**What you need to do**: Your answer should be only the lines below from the one with "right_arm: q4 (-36" to the one with "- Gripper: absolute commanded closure", repeated exactly, ends included.

(Records from a collection)
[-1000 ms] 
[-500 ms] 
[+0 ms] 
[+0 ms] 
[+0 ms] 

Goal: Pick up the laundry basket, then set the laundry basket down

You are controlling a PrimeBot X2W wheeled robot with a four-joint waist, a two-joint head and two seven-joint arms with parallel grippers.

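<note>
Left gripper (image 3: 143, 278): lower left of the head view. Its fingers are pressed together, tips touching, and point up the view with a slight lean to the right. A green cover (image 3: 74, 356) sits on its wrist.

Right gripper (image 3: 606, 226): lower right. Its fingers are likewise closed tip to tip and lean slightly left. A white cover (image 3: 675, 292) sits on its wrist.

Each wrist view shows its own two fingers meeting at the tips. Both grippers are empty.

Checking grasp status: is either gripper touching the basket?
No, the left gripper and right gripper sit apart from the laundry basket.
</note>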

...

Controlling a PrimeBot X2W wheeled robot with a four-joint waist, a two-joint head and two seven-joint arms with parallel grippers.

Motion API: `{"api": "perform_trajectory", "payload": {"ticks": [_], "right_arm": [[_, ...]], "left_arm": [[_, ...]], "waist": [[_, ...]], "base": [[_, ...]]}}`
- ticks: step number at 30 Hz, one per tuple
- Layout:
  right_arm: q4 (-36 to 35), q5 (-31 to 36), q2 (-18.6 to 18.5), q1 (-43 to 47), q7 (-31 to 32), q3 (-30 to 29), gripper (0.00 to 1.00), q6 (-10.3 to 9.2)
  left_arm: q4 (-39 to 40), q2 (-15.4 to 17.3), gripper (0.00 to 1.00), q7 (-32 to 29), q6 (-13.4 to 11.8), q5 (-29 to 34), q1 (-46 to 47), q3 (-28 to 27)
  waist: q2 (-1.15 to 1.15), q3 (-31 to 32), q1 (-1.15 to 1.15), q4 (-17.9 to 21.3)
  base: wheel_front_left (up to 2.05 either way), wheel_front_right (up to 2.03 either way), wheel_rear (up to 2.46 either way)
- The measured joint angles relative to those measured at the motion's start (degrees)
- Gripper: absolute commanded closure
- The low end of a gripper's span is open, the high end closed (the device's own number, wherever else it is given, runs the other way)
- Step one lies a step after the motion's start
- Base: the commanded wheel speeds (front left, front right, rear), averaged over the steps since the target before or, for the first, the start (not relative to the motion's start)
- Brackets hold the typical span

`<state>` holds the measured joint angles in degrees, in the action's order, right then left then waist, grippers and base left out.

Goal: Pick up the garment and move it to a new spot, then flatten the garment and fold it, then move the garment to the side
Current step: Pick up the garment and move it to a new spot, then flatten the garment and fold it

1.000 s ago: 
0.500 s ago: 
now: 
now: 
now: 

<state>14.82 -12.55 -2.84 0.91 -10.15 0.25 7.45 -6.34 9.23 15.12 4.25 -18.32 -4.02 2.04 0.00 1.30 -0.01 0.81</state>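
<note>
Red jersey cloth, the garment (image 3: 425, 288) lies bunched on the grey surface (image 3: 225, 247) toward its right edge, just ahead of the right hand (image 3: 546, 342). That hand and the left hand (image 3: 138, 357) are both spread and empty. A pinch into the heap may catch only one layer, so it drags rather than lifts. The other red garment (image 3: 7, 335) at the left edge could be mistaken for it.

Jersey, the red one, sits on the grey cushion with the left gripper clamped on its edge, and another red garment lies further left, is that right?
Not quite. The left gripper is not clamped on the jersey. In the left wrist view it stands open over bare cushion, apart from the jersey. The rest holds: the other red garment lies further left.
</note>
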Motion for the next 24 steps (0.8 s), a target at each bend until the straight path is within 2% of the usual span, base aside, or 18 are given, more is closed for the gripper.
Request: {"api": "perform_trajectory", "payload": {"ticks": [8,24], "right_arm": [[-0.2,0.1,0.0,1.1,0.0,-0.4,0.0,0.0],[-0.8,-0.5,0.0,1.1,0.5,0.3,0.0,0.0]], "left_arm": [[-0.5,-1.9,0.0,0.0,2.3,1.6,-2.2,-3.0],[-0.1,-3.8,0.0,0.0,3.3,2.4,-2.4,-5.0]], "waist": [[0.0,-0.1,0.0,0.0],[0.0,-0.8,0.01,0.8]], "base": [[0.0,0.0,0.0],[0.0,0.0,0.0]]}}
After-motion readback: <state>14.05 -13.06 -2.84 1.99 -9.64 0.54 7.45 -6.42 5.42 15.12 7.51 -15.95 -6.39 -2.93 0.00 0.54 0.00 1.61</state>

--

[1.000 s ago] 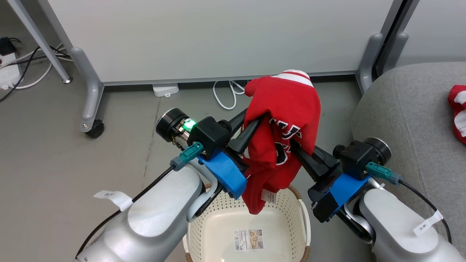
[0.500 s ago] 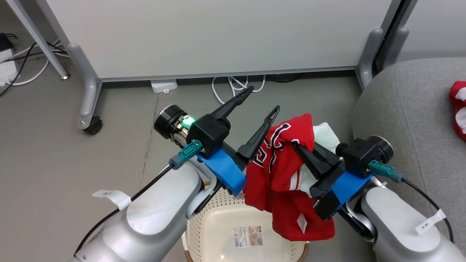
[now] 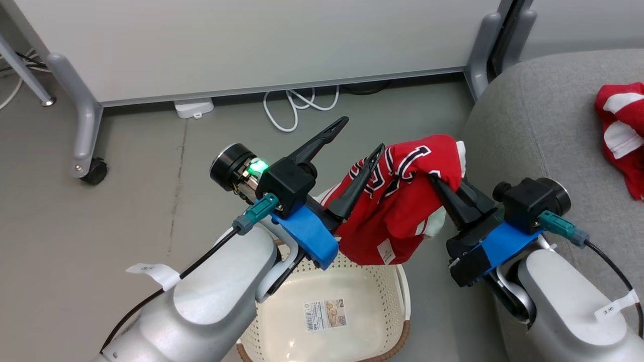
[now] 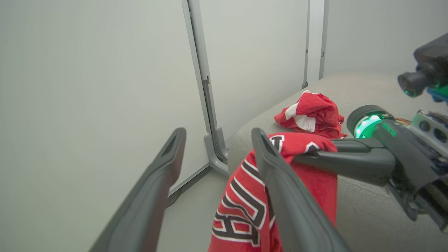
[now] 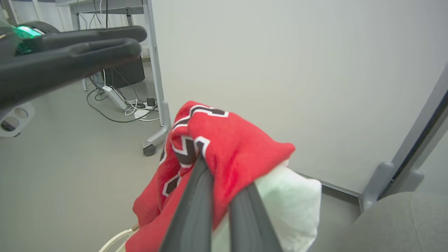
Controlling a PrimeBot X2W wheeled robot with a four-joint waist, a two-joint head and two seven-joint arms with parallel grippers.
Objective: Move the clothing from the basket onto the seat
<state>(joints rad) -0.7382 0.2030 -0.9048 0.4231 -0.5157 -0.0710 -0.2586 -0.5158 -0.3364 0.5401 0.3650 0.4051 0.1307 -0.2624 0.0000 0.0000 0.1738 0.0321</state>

**Reply**:
  right_arm: q4 (-36 to 35), q5 (-31 to 36), q2 (-18.6 to 18.5), q1 (-43 to 47), q7 (-31 to 32), q3 (-30 to 29), gripper (0.00 to 1.00), q6 (-10.3 to 9.2)
  left_arm: q4 (-39 to 40), q2 (-15.4 to 17.3), gripper (0.00 to 1.00), q7 (-32 to 29), q6 (-13.4 to 11.8), q5 (-29 to 34), q1 (-46 to 47), q3 (-28 to 27)
  waist: q2 (-1.15 to 1.15), q3 (-31 to 32), q1 (-1.15 to 1.15), q4 (-17.9 to 21.3)
  base: wheel_front_left (up to 2.05 either way), wheel_front_right (up to 2.03 either way), wheel_rear (up to 2.46 either way)
- The measured joint angles relative to those measured at the motion's start (degrees)
- Gripper: absolute commanded closure

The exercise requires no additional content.